### Work required
Using the listing below, set down exactly the lines starting at the line that contains "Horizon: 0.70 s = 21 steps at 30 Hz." and ending at the line that contains "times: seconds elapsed", both included, and no others.

### Provided data

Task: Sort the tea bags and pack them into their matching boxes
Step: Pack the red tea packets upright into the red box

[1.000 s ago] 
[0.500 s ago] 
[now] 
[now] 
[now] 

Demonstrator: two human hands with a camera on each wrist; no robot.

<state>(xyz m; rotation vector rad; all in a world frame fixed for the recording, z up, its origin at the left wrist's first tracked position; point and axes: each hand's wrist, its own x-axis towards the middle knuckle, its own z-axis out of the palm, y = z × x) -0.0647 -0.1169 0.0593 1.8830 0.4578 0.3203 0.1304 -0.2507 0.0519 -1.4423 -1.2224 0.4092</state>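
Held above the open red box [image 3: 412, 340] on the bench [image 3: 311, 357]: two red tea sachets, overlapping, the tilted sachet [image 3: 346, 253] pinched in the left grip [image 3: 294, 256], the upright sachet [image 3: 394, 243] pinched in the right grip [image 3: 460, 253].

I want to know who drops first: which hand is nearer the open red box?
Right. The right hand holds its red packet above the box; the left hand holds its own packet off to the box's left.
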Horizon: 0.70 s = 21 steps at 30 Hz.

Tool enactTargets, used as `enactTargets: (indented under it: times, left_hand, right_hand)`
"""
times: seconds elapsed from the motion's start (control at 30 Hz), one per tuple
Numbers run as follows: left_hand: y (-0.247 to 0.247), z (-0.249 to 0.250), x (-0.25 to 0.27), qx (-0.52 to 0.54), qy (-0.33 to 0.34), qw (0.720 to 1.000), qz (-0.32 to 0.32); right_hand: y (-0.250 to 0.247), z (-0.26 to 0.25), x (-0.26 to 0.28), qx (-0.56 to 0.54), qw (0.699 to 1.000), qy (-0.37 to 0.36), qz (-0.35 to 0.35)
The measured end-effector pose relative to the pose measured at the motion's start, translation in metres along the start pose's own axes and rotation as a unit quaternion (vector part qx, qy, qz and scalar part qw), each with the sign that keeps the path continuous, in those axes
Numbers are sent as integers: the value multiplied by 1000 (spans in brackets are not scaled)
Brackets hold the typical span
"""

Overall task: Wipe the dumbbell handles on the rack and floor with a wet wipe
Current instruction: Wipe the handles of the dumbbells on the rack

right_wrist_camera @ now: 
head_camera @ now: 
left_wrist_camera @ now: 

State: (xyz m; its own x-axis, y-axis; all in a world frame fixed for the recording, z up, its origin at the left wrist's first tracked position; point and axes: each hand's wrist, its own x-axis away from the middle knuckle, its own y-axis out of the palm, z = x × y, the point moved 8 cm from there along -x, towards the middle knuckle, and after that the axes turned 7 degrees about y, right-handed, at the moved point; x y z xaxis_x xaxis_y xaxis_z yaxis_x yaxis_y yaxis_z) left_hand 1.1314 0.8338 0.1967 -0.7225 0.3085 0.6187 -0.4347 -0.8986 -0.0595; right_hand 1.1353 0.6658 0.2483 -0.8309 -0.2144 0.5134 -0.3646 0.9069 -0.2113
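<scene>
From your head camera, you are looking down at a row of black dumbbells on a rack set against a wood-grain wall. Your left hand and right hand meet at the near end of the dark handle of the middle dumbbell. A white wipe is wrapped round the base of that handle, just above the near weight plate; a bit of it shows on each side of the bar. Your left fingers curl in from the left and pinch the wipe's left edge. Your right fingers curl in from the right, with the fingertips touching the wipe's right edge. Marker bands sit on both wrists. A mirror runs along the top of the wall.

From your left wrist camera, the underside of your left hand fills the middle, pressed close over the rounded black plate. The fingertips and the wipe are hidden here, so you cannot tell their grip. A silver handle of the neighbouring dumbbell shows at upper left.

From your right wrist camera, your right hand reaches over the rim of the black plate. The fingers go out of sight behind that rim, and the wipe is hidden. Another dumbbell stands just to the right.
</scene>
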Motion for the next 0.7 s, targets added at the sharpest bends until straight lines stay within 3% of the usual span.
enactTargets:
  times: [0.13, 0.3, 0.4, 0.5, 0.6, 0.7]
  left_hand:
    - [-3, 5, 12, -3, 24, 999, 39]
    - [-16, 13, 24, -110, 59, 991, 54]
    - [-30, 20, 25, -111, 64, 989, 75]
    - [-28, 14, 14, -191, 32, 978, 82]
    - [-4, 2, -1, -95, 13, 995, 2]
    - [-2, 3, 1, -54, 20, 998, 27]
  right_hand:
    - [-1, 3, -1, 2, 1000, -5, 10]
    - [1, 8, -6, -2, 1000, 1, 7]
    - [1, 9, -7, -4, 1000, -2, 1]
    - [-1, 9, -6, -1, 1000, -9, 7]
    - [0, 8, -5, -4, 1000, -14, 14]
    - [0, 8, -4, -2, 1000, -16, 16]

### Response to this exercise
Horizon: 0.70 s = 21 steps at 30 Hz.

Tool enactTargets, used as `enactTargets: (indented under it: times, left_hand, right_hand)`
"""
times: seconds elapsed from the motion's start (control at 30 Hz), one per tuple

Nothing further is needed for this answer.